It’s hard to be authentic about high school’s angst, peer pressure and idiotic behavior years removed from the experience.

Perhaps pals Seth Rogen and Evan Goldberg knew that when they started a script for Superbad at 14. More likely, they just giggled over a character strangely compelled to draw penises as a child.

Adult perspective can torpedo teen comedies into a sea of stereotypes, as writers compile into predictable groups what they can no longer specifically recall. Remarkably, Goldberg (who wrote for Da Ali G Show) and Rogen (a bonafide comedy star after Knocked Up) avoid the trap. Their script is actually better now that they’re adults. Like its great predecessors, Superbad knows that the anxieties don’t end after the teenage turning point in life, they mutate over the next 30 years.
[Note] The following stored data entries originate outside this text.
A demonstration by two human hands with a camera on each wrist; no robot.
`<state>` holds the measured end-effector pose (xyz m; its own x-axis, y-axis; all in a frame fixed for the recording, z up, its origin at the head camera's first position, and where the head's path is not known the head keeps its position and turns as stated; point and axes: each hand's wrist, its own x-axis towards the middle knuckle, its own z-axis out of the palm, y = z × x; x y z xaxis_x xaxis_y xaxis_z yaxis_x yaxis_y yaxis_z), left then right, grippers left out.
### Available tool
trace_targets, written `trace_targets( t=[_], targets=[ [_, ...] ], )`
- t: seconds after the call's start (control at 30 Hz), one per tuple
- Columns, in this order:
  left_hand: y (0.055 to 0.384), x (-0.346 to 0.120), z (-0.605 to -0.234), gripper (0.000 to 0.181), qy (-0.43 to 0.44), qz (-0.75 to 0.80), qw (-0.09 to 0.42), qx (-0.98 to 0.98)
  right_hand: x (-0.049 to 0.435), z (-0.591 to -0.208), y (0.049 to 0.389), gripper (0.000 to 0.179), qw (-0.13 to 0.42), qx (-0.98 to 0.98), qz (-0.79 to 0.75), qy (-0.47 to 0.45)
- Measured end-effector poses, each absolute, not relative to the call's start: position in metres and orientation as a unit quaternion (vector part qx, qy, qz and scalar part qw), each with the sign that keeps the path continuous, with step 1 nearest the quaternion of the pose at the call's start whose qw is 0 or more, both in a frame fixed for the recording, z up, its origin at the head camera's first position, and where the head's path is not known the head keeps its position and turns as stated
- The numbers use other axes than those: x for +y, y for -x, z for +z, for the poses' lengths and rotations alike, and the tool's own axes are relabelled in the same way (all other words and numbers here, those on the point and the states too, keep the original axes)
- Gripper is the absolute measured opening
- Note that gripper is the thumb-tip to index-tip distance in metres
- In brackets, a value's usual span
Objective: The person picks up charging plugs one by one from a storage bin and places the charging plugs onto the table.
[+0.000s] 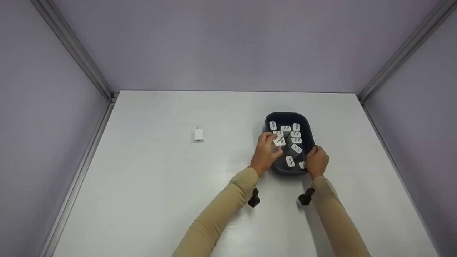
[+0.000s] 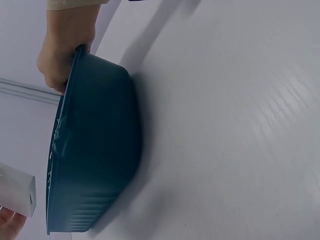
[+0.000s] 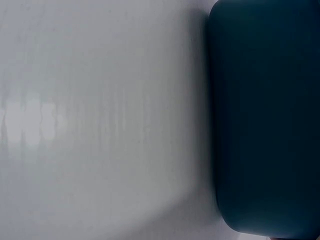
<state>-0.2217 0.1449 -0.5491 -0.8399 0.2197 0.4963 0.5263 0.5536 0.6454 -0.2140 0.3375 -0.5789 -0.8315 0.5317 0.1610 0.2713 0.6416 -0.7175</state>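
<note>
My left grip [image 1: 264, 154] is narrowed on one white charger [image 1: 280, 140], which I pinch between fingers and thumb above the dark basin [image 1: 285, 172], its prongs facing up towards my head. In the left wrist view it shows as a pale block just off the basin's rim, with fingertips [image 2: 9, 224] against its lower side. My right grip [image 1: 317, 161] is curled over the rim at the basin's near right corner, holding it.

Inside the basin, more white chargers [image 1: 296, 148] lie scattered over the bottom, most with prongs upward; one at the near right corner is partly hidden by my right grip. From the wrists the basin's outer wall looks deep blue-green, and it sits on the white desk [image 1: 160, 200]. Well apart from it, to the left, a lone charger [image 1: 199, 135] lies on the desk, prongs pointing to the far edge.

Tan sleeves [image 1: 217, 217] cover my forearms, and a small black device [image 1: 254, 200] shows at each wrist. Pale walls [image 1: 228, 46] stand behind and on both sides, with metal rails [image 1: 76, 50] at the corners.
</note>
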Motion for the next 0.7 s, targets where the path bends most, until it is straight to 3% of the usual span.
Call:
trace_targets(
  t=[0.3,0.7],
  targets=[
    [0.224,0.139,-0.553,0.037,0.212,-0.427,0.160,-0.865,0.338,-0.579,0.215,0.037,0.175,-0.887,0.358,0.233],
    [0.228,0.126,-0.561,0.036,0.180,-0.410,0.174,-0.877,0.337,-0.580,0.215,0.036,0.181,-0.888,0.356,0.230]
  ],
)
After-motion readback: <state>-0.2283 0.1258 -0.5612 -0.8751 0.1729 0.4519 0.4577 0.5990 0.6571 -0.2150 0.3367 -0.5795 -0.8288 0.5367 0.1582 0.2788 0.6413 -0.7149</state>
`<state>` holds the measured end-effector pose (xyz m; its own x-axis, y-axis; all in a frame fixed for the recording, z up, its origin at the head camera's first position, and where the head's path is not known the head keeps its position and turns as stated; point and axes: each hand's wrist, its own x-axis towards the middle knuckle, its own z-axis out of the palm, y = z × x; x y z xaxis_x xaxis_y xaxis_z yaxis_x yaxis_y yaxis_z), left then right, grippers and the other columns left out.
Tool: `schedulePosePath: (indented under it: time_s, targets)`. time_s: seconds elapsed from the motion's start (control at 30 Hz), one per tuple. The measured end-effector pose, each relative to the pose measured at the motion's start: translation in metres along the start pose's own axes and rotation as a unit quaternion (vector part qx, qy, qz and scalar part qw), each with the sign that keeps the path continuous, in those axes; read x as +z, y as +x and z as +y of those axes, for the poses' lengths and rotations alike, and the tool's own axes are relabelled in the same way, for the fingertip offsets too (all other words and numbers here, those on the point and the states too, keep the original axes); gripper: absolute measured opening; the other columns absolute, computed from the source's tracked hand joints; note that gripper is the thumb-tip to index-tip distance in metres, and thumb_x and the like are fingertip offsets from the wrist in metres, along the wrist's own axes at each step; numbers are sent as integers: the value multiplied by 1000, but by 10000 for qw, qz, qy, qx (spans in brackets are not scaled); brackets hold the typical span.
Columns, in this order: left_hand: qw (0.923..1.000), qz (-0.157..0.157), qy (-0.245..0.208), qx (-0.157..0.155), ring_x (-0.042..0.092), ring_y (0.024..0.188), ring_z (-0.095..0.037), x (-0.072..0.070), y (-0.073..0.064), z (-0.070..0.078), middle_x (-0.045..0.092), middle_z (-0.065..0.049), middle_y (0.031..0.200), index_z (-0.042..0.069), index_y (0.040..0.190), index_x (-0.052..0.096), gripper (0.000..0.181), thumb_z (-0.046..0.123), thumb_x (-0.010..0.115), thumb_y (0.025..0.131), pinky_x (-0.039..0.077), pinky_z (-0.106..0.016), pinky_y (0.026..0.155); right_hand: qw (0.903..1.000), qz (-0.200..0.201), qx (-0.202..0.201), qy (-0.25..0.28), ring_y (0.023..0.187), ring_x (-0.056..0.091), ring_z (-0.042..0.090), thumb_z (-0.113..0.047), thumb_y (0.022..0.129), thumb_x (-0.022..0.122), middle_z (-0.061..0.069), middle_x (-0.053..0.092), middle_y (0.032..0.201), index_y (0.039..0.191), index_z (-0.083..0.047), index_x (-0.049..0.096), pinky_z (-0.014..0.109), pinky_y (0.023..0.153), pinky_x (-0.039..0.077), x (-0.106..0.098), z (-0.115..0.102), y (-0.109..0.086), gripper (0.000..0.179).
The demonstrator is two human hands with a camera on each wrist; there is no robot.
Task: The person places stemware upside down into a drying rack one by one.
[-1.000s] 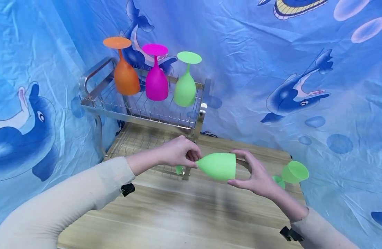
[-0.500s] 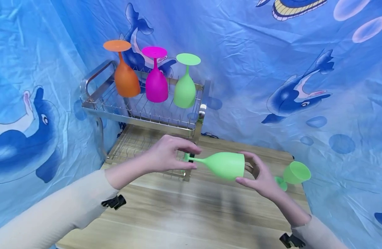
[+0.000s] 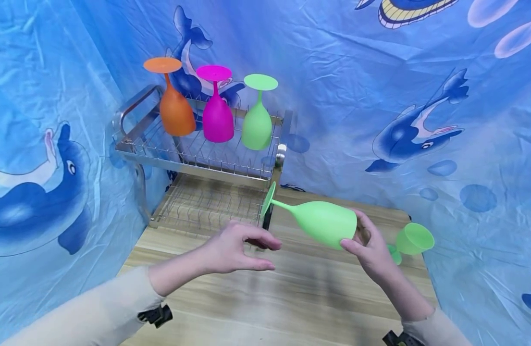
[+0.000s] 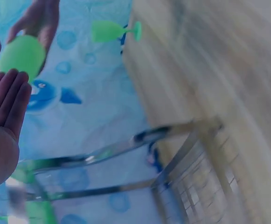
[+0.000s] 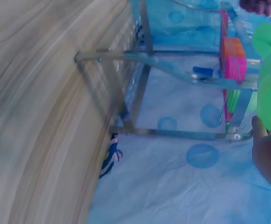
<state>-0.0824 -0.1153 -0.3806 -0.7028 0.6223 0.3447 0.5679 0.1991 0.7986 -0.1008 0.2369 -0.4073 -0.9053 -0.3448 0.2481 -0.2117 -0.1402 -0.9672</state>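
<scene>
My right hand (image 3: 373, 250) holds a light green goblet (image 3: 323, 222) by its rim end, fingers partly hidden behind the bowl. The goblet lies nearly level in the air, its stem and round foot pointing left toward the rack. Just below the foot, my left hand (image 3: 243, 247) is apart from the goblet, thumb and fingers spread with nothing between them. In the left wrist view its fingers (image 4: 7, 100) are straight. On the rack's top tier, an orange goblet (image 3: 177, 113), a magenta goblet (image 3: 217, 117) and a green goblet (image 3: 257, 126) stand upside down in a row.
A two-tier metal dish rack (image 3: 196, 168) stands at the back left of the wooden table (image 3: 282, 298). Another green goblet (image 3: 414, 239) is upright near the table's right edge. A blue dolphin-print curtain (image 3: 334, 120) hangs close behind and at both sides.
My left hand has let go of the goblet's stem and drawn back toward me. The right hand has moved right with the goblet, whose foot now tilts up.
</scene>
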Motion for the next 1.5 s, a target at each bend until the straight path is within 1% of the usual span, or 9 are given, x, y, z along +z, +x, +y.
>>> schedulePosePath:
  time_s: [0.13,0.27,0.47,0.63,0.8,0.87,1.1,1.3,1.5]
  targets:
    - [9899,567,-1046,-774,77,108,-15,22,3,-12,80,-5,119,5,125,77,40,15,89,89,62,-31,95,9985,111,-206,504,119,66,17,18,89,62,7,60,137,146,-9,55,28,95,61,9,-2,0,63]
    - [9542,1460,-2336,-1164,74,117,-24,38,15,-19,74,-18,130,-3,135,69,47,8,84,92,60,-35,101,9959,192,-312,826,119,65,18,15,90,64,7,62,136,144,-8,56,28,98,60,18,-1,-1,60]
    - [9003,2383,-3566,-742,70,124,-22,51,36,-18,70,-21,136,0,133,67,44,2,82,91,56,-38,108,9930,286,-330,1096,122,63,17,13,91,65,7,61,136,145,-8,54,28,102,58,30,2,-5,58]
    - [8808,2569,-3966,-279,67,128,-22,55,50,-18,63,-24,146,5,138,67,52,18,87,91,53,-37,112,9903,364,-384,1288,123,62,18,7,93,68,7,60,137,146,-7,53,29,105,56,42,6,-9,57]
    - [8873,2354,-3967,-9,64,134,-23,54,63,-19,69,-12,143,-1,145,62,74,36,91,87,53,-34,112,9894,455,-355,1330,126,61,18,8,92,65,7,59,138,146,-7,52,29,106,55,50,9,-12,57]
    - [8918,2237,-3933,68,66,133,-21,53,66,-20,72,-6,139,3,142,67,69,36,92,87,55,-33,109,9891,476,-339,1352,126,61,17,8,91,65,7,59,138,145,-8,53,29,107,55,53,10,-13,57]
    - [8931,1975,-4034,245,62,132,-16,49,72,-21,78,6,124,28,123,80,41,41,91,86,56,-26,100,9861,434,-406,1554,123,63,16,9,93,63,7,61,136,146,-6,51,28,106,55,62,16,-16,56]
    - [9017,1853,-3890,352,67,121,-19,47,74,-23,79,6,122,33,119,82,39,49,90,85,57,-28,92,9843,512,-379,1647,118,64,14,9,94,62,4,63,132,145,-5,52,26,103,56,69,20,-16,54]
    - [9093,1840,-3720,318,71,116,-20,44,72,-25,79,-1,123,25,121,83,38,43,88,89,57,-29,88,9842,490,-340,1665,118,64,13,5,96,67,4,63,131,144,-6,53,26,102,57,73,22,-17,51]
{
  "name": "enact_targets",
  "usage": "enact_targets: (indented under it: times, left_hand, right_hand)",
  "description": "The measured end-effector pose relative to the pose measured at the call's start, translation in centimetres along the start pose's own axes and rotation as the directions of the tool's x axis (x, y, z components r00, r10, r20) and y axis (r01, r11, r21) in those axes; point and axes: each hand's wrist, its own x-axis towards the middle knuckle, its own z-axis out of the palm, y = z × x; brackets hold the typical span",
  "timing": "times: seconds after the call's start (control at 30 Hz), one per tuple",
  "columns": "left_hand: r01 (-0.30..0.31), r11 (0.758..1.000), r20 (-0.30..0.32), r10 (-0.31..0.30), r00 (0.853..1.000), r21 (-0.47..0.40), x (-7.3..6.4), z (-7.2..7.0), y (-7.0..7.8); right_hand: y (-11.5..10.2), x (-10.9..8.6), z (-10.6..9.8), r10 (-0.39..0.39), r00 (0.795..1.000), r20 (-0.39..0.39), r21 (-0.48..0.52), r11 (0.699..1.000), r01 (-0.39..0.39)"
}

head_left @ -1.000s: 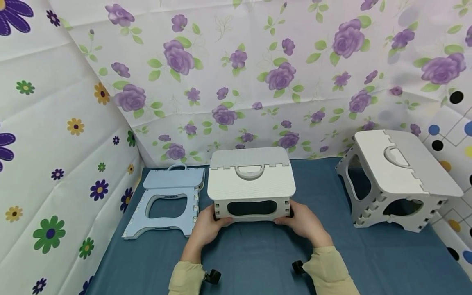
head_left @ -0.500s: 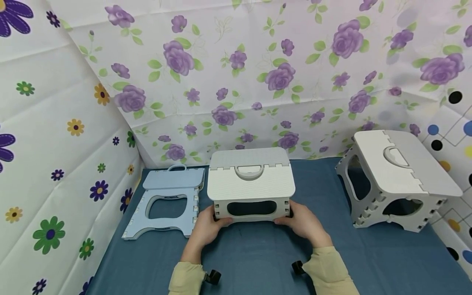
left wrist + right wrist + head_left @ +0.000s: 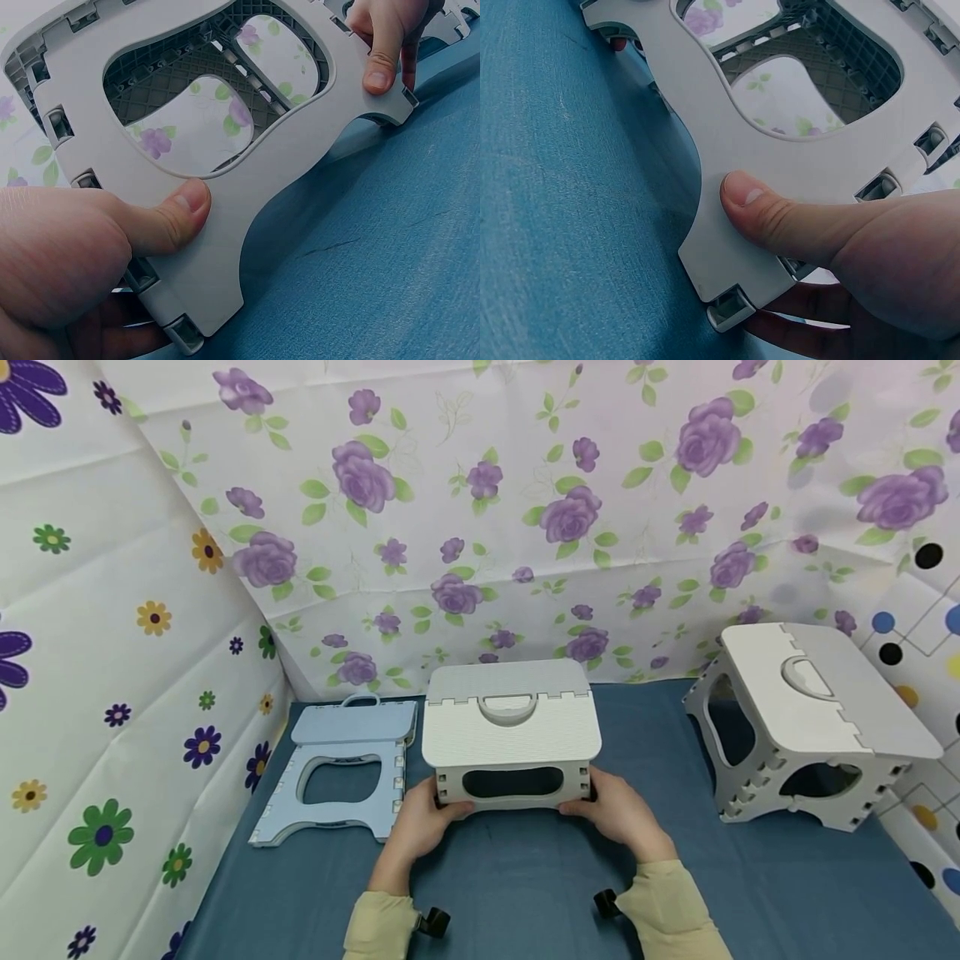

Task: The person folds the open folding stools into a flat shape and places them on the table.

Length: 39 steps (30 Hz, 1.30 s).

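Note:
A light grey folding step stool (image 3: 512, 727) stands unfolded in the middle of the blue cloth, its carry handle lying in the top. My left hand (image 3: 420, 820) grips the lower left corner of its front leg panel, thumb across the face and fingers behind. On the opposite corner my right hand (image 3: 617, 810) holds the panel the same way. In the left wrist view the thumb presses beside the cut-out of the stool (image 3: 217, 232). The right wrist view shows the other thumb flat on the stool's leg (image 3: 727, 255), with fingertips curled behind its edge.
A folded pale blue step stool (image 3: 337, 814) lies flat to the left. Another unfolded grey stool (image 3: 813, 693) stands at the right, turned at an angle. Flower-printed sheets (image 3: 480, 527) hang behind the blue cloth (image 3: 517, 893) and along the left side.

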Motion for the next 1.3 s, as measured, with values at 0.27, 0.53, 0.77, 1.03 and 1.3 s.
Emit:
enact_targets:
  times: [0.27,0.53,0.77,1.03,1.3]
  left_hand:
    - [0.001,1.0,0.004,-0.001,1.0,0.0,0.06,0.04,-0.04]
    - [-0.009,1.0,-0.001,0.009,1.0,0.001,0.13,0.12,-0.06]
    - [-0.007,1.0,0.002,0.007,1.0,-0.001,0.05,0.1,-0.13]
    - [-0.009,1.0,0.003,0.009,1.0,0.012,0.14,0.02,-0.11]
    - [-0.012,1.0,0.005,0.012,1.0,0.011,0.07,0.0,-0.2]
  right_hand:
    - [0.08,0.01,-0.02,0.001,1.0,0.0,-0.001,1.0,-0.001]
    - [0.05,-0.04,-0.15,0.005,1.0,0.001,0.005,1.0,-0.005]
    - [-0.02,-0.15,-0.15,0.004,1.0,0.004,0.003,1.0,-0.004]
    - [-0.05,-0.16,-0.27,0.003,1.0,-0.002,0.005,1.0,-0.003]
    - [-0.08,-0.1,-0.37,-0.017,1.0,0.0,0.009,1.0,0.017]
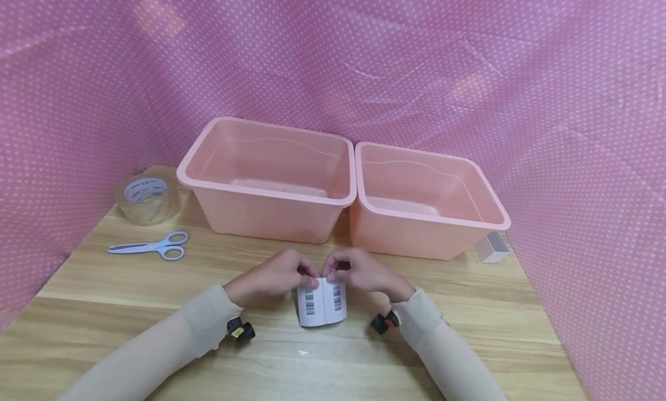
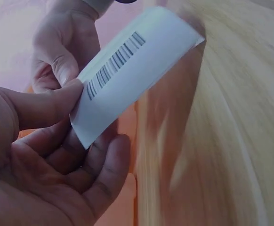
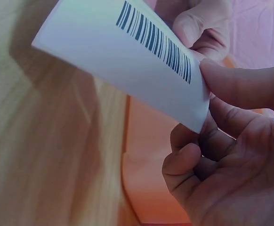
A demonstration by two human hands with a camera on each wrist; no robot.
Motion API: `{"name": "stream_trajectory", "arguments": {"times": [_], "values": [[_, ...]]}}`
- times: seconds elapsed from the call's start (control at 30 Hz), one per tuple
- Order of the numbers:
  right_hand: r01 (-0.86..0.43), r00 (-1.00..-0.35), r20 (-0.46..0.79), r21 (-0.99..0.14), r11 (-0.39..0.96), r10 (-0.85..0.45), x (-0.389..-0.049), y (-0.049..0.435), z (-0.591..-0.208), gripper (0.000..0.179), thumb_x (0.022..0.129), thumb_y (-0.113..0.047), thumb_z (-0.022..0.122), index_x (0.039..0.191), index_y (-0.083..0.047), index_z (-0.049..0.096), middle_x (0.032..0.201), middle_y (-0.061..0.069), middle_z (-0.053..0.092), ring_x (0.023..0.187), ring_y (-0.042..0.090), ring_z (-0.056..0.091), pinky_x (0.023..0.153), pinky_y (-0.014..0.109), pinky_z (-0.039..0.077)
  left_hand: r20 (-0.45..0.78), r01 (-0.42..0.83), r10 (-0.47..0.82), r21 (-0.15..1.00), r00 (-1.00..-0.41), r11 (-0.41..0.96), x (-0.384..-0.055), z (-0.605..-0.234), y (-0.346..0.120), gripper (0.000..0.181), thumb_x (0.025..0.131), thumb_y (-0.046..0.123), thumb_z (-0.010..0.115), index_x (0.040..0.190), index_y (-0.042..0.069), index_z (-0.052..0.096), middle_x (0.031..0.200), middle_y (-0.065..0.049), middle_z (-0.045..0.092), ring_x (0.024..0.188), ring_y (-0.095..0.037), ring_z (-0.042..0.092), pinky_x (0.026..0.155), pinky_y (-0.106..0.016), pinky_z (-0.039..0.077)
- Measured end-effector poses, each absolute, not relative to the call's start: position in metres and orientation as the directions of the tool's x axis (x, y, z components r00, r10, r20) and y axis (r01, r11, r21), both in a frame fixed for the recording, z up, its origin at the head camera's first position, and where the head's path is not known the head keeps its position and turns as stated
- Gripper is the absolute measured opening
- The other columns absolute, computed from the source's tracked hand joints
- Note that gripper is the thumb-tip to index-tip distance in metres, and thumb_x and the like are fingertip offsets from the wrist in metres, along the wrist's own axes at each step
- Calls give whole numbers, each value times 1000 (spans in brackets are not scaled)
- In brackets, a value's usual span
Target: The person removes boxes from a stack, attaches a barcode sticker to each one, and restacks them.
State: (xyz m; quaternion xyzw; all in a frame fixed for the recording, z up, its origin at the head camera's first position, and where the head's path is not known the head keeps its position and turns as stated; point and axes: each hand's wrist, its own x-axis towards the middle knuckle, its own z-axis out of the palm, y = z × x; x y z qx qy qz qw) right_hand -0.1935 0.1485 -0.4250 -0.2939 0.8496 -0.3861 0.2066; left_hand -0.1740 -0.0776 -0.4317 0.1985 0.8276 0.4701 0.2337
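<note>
Beige-sleeved forearms (image 1: 140, 343) stretch across a pale wood-grain tabletop (image 1: 354, 372) as a person's left hand (image 1: 281, 273) and right hand (image 1: 361, 271) hold up a small white paper sheet (image 1: 319, 308) printed with two black barcodes, about midway between the tabletop's left and right edges. Each hand's grip is closed on the sheet's upper end, pinching it close to the other, thumb on the printed face and curled fingers behind. A line runs down the sheet between the barcodes, and its shadow falls on the wood. At the left cuff sits a small black device with a yellow mark (image 1: 241, 331); at the right cuff, a small black device with a red mark (image 1: 384, 323). Toward the far edge, two pink rectangular plastic bins, one left (image 1: 260, 216) and one right (image 1: 406, 236), stand side by side. Pale blue scissors (image 1: 156, 246) lie near the left edge, tips toward it, with a wide roll of clear tape (image 1: 156, 213) at the far left corner. At the far right corner, a small white box (image 1: 491, 251) rests beside the right bin. Pink polka-dot fabric (image 1: 333, 54) hangs beyond the far edge and along both sides.
</note>
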Motion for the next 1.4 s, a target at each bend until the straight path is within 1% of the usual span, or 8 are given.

Stamped with producer Judd Apatow’s irresistible blend of filth and feeling, Superbad is as knowingly bittersweet as it is hilariously profane and frankly sexual. (Unlike Knocked Up, which Apatow wrote and directed, it also doesn’t overstay its welcome.)

There’s the notebook gag, along with a bodily function joke far grosser than it initially seems. But longtime indie-film director Greg Mottola never gratuitously lingers for the ick factor. As are Rogen and Goldberg, he’s more interested in direct talk about loyalty, loneliness and frustrations.

To that end, it’s packed with riotous kicks and intelligent, witty choices. The girls pursued aren’t unattainable for overweight or schlubby guys. Its funk-soul soundtrack is the sort that plays in every man’s brain at least once in his life when making a play. Since subject matter isn’t era-specific, certain details zig and zag (cell phones, four-ink pens, the ’70s Columbia Pictures logo).

Still, this bro-mantic comedy wouldn’t be the same without star-making turns from Jonah Hill and Michael Cera as Seth and Evan, lifelong pals nearing the end of senior year. Evan’s headed to college. Seth is headed nowhere. Seth has long-ago sexual experience (“I peaked too early,” he laments). Evan hasn’t gotten out of the batter’s box with his crush, Becca (Martha MacIsaac).

Another night of shotgunned beers and basement Web porn awaits, until Jules (Emma Stone) — for whom Seth has a thing — enlists Seth to get alcohol for her party. Enter Fogell (Christopher Mintz-Plasse), the duo’s even-dorkier third wheel, who has a fake ID. (You’ll forever remember Fogell’s bogus name, McLovin, and newcomer Mintz-Plasse’s authentic performance. He blossoms from an easy squeaky-voiced punchline into the only truly self-confident amigo around.)

After Fogell survives a convenience-store robbery, he’s taken on a rowdy ride-along by two oddball cops (Rogen and Saturday Night Live‘s Bill Hader.) Left to their own devices, Seth and Evan deal with a series of wild events that endanger their chances for sex and continued friendship.

Less rigid but equally uptight as his George Michael on TV’s Arrested Development, Cera’s lovable droopy-dog anxiousness makes him a perfect sweaty-palmed straight man. Hill uses the F-bomb like a hiccup he can’t control, constantly computing coital odds as circumstances change. There’s a reason Hill wears a Richard Pryor T-shirt; his bawdy-sweet sensibility is much the same.

Overtly, it’s a man show. However, there’s a wise, subtle suggestion that Becca and Jules have had their own unseen, nightlong adventure of nervous expectations, if not outrageous setbacks. (In particular, MacIsaac has a late scene that’s simultaneously awkward, aggressive, funny and sad.)

The reassuring message of 2007’s new funniest film so far (after Knocked Up) is there’s no prefab, encompassing approach to life — just the hope that stumbled-upon strengths point in the right direction. On the way, barking at the moon can be a great temporary defense mechanism.